▶ HOW TO COMPLETE THIS TASK
Every line of the data must be set down exactly as shown.

▶ DATA SEGMENT
• • • • • • •

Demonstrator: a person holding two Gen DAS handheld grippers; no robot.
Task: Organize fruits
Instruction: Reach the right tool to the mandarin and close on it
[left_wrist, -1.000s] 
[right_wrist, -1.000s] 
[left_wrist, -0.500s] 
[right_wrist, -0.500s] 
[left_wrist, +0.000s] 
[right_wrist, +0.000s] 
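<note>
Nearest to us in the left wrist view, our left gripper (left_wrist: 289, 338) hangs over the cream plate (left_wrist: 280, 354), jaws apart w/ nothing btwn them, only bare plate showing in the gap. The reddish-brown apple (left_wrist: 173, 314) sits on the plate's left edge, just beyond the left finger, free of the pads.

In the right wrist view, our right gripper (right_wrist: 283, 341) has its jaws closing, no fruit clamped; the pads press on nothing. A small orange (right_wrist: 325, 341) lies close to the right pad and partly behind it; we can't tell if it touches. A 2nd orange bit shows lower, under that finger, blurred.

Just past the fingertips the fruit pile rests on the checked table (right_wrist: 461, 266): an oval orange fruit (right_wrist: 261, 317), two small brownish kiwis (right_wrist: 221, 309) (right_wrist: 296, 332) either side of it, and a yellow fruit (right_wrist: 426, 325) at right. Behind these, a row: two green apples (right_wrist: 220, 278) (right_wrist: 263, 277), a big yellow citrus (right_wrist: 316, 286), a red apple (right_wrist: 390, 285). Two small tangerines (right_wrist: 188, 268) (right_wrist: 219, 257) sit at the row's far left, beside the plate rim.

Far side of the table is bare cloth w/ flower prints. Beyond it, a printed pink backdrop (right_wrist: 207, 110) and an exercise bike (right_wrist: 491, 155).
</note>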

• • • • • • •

▶ SOLUTION BELOW
Demonstrator: a person holding two Gen DAS handheld grippers; no robot.
Task: Organize fruits
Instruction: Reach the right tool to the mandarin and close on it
[left_wrist, -1.000s] 
[right_wrist, -1.000s] 
[left_wrist, -0.500s] 
[right_wrist, -0.500s] 
[left_wrist, +0.000s] 
[right_wrist, +0.000s] 
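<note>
Nearest to us in the left wrist view, our left gripper (left_wrist: 289, 338) hangs over the cream plate (left_wrist: 280, 354), jaws apart w/ nothing btwn them, only bare plate showing in the gap. The reddish-brown apple (left_wrist: 173, 314) sits on the plate's left edge, just beyond the left finger, free of the pads.

In the right wrist view, our right gripper (right_wrist: 283, 341) has its jaws closing, no fruit clamped; the pads press on nothing. A small orange (right_wrist: 325, 341) lies close to the right pad and partly behind it; we can't tell if it touches. A 2nd orange bit shows lower, under that finger, blurred.

Just past the fingertips the fruit pile rests on the checked table (right_wrist: 461, 266): an oval orange fruit (right_wrist: 261, 317), two small brownish kiwis (right_wrist: 221, 309) (right_wrist: 296, 332) either side of it, and a yellow fruit (right_wrist: 426, 325) at right. Behind these, a row: two green apples (right_wrist: 220, 278) (right_wrist: 263, 277), a big yellow citrus (right_wrist: 316, 286), a red apple (right_wrist: 390, 285). Two small tangerines (right_wrist: 188, 268) (right_wrist: 219, 257) sit at the row's far left, beside the plate rim.

Far side of the table is bare cloth w/ flower prints. Beyond it, a printed pink backdrop (right_wrist: 207, 110) and an exercise bike (right_wrist: 491, 155).
</note>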

The answer given above is the complete response.